Guido “il divino” – Restauri e scoperte
Questi (e altri) capolavori si uniscono alle opere di Reni della collezione del Prado, alcune delle quali restaurate per l’occasione. Tra queste il San Sebastiano, Ippomene e Atalanta, Ragazza con una rosa. “Attraverso l’analisi radiodiagnostica – spiega il curatore David García Cueto – siamo riusciti a trovare una serie di pentimenti che la dicono lunga su come Reni aggiustasse le composizioni, ma ci informano anche sull’utilizzo di calchi come metodo per riprodurre più volte la stessa figura su opere diverse. Ad esempio in Ragazza con la rosa la testa della donna viene riutilizzata in altre composizioni dell’artista”. La mostra si sofferma sulle più recenti ricerche storico-artistiche e pone un focus particolare sul legame di Reni con la Spagna, evidenti nel collezionismo reale e aristocratico e nell’influenza del pittore su artisti chiave della Spagna del “Siglo de Oro”.
Guido “il divino” – San Sebastiano “senza veli”
Nel percorso lo sguardo insiste sulla versione del Prado di Ippomene e Atalanta, immortalati con le loro anatomie superbe in un momento di interazione sensuale. A quest’opera, affiancata per la prima volta dalla versione di Capodimonte, il restauro ha restituito l’aspetto originale concepito dall’autore. Ed ecco il San Sebastiano come lo immaginò Reni, visibile per la prima volta “senza censura”. Le nudità del nerboruto centurione erano state coperte a posteriori, probabilmente su richiesta di Elisabetta Farnese, consorte di re Filippo V di Spagna. Adesso la tela ha recuperato il suo aspetto originario, svelando dettagli mai visti prima, come la consistenza dalla luce lunare che scivola sui muscoli di un corpo perfetto. C’è poi un Bacco e Arianna mai visto, in prestito da una collezione privata svizzera. “La straordinaria attualità di Guido Reni – sottolinea David García Cueto – è la capacità di creare un tipo di bellezza che, partendo dallo studio del reale, arriva a uno spirituale trascendentale, restituendoci un’altra dimensione”.
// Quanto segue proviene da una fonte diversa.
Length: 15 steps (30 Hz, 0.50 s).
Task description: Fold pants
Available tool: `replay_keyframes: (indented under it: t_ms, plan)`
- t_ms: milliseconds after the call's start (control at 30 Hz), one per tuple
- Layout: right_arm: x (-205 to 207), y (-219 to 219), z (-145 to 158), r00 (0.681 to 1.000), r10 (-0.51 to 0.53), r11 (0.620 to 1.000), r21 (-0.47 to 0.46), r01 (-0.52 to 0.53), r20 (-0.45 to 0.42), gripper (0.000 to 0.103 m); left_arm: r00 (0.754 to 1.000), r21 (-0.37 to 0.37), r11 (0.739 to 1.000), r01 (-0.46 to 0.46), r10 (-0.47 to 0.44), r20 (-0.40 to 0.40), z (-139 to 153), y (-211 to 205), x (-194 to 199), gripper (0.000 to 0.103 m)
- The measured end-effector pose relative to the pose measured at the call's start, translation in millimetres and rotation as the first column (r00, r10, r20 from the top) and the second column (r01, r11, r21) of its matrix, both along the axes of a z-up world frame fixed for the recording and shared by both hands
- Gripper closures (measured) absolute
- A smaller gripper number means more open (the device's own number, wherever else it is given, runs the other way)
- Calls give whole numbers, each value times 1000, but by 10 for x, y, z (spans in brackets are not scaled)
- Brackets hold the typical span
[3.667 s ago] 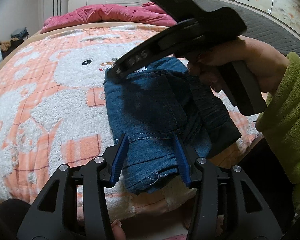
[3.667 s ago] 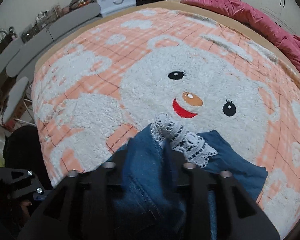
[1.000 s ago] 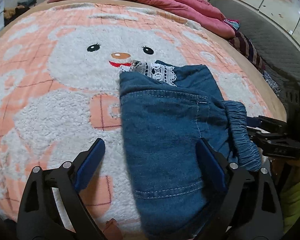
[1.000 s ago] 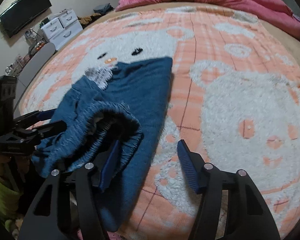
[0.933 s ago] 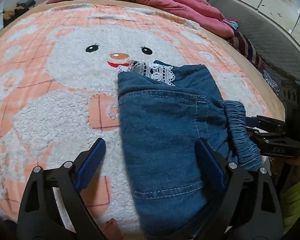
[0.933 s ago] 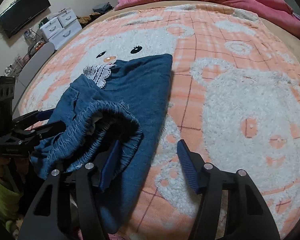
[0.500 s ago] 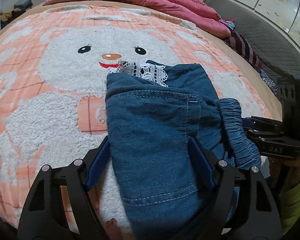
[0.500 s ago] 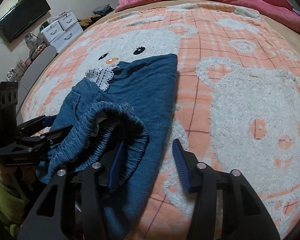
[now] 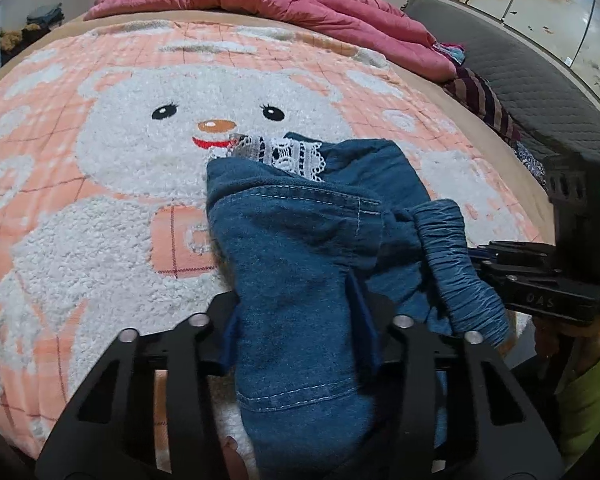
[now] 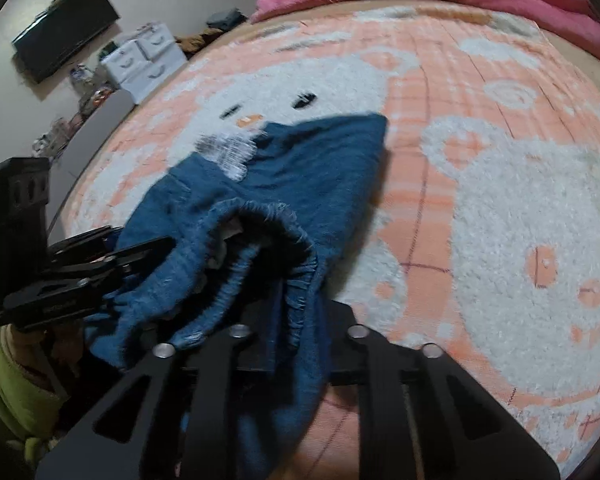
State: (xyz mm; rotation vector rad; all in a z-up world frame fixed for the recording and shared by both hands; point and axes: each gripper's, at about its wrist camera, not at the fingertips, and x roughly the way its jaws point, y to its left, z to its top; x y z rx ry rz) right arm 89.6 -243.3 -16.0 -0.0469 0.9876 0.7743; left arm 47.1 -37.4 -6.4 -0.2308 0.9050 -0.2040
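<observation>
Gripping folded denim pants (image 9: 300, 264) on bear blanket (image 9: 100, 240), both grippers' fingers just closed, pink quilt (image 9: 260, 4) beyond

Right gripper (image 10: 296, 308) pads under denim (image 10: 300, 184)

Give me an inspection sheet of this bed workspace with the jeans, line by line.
Surface: peach and white bear blanket covering the bed.
Job's things: blue denim pants, partly folded, lace trim at the far end, elastic waistband bunched up.
Clutter: pink duvet along the far edge.
Grippers: left tongs have just been closing, pants between the pads; right tongs have just been closing and are shut on the waistband.
Cables: nothing seen.
Surroundings: white drawers, wall television, wardrobe doors.
</observation>
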Motion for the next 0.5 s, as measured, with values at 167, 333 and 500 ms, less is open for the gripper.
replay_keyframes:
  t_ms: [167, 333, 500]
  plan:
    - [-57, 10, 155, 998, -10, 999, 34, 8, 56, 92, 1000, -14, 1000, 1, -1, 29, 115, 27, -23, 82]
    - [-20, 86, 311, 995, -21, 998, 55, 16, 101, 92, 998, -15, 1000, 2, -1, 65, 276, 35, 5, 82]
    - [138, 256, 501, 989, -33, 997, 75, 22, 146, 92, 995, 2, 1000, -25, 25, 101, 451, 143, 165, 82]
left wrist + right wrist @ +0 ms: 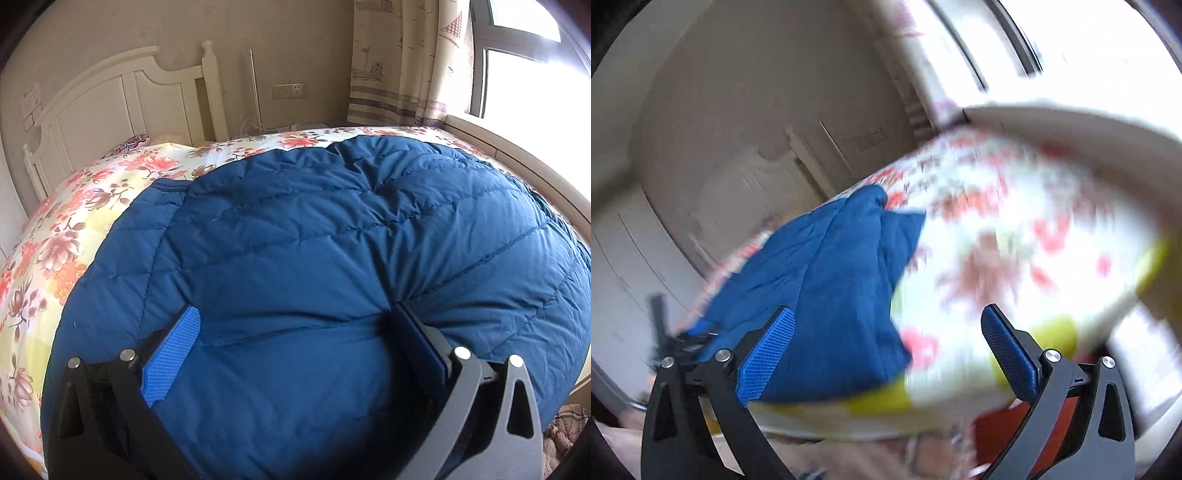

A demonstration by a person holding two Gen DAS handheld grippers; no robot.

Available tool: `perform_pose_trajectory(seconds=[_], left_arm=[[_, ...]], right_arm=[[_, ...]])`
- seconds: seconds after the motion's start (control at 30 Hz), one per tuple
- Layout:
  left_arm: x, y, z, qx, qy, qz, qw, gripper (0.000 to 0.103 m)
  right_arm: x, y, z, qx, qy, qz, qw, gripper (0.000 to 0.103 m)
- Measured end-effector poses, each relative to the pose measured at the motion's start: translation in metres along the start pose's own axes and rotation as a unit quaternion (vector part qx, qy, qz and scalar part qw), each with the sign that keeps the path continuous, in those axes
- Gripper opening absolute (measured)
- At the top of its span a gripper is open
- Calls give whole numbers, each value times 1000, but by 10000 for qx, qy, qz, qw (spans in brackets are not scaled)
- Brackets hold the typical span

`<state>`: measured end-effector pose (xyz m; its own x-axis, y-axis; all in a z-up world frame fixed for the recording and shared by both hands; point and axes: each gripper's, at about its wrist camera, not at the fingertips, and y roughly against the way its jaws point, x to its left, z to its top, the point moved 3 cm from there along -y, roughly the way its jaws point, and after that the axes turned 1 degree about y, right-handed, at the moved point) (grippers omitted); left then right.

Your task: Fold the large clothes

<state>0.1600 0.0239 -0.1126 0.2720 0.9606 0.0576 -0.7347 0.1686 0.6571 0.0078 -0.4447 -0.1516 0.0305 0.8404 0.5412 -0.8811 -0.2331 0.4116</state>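
Bed: we see a floral bedsheet [74, 236] in red, pink and yellow covering the mattress, with a white headboard [110, 99] against the far wall and a patterned curtain [402, 62] beside a bright window [532, 74].
Jacket: a large blue quilted jacket [314, 240] lies spread across the near part of the bed, puffed up and creased; in the right wrist view we see it [827, 273] as a bunched blue mass left of centre on the sheet, blurred.
Left gripper: our left gripper [295, 325] stands wide apart over the near edge of the jacket, its right finger pressed into the padding and its left finger's blue pad [173, 358] resting against the fabric; nothing is pinched between them.
Right gripper: our right gripper [886, 332] is spread wide, empty, above the bed's near edge, the jacket's edge just beside its left finger.
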Motion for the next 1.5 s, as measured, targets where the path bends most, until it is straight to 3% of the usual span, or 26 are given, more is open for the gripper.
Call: perform_pose_trajectory(seconds=[0.13,0.37,0.57,0.7,0.83,0.97,1.13,1.2,1.27,1.33,1.37,1.43,1.5], left_arm=[[0,0,0,0,9,-19,10000,101],[0,-1,0,9,30,-25,10000,101],[1,-2,0,14,38,-20,10000,101],[1,-1,-1,26,37,-20,10000,101],[0,0,0,12,55,-30,10000,101],[0,0,-1,4,59,-27,10000,101],[0,1,-1,-2,57,-38,10000,101],[-1,0,-1,5,67,-29,10000,101],[-1,0,0,37,94,-7,9999,101],[-1,1,3,152,132,-20,9998,101],[0,2,6,280,167,-90,9994,101],[2,2,21,599,306,-425,9968,101],[2,0,41,656,415,-688,9946,101]], right_arm=[[5,2,-20,68,20,401,9992,88],[49,-37,-25,575,367,595,9959,90],[51,-61,-18,1030,-244,951,9898,91],[63,-60,-17,1663,246,430,9848,89],[59,-52,-24,1826,-107,529,9817,85],[68,-67,-25,1459,-178,745,9863,85],[93,-108,-7,1202,-219,412,9917,92],[96,-125,0,1005,-555,174,9932,91],[96,-125,5,626,-642,219,9957,62],[94,-115,8,247,-558,420,9973,47],[95,-111,9,164,-466,459,9977,41],[107,-99,8,-104,2,425,9990,40],[120,-91,10,-301,354,416,9981,40]])
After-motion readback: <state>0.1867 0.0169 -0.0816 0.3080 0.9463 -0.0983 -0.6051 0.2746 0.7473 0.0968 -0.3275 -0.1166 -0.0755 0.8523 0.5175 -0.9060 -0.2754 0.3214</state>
Guido “il divino” – Da Bologna alla Spagna
Ed eccolo Guido fare capolino dall’Autoritratto in prestito da una collezione privata. Seguiamo la sua fama da Bologna a Roma, dall’Italia all’Europa, fino alla Spagna, dove i collezionisti acquisiscono alcune delle sue opere più importanti e gli artisti locali lo eleggono a modello. L’apprendistato a Bologna presso il pittore fiammingo Denys Calvaer passa attraverso lavori come “Abramo e i tre angeli” di Calvaer, L’Assunzione della Vergine di Guido Reni dallo Städel Museum di Francoforte, L’Incoronazione della Vergine dalla National Gallery di Londra. A Roma il pittore arriva dopo l’anno giubilare del 1600 esaminando l’opera di Raffaello ed emulando l’arte di Caravaggio con la dichiarata intenzione di superarla. La sezione “A Roma: tra Raffaello e Caravaggio” è dominata dalla superba pala d’altare con la Strage degli Innocenti dalla Pinacoteca Nazionale di Bologna, in dialogo con Davide con la testa di Golia di Caravaggio e con il San Sebastiano di Jusepe de Ribera. Il percorso si fa largo tra le anatomie sovrumane de La caduta dei giganti da Palazzo Mosca di Pesaro o della Caduta di Fetonte dalla National Galleries of Scotland di Edimburgo, dove l’influsso di Michelangelo è forte.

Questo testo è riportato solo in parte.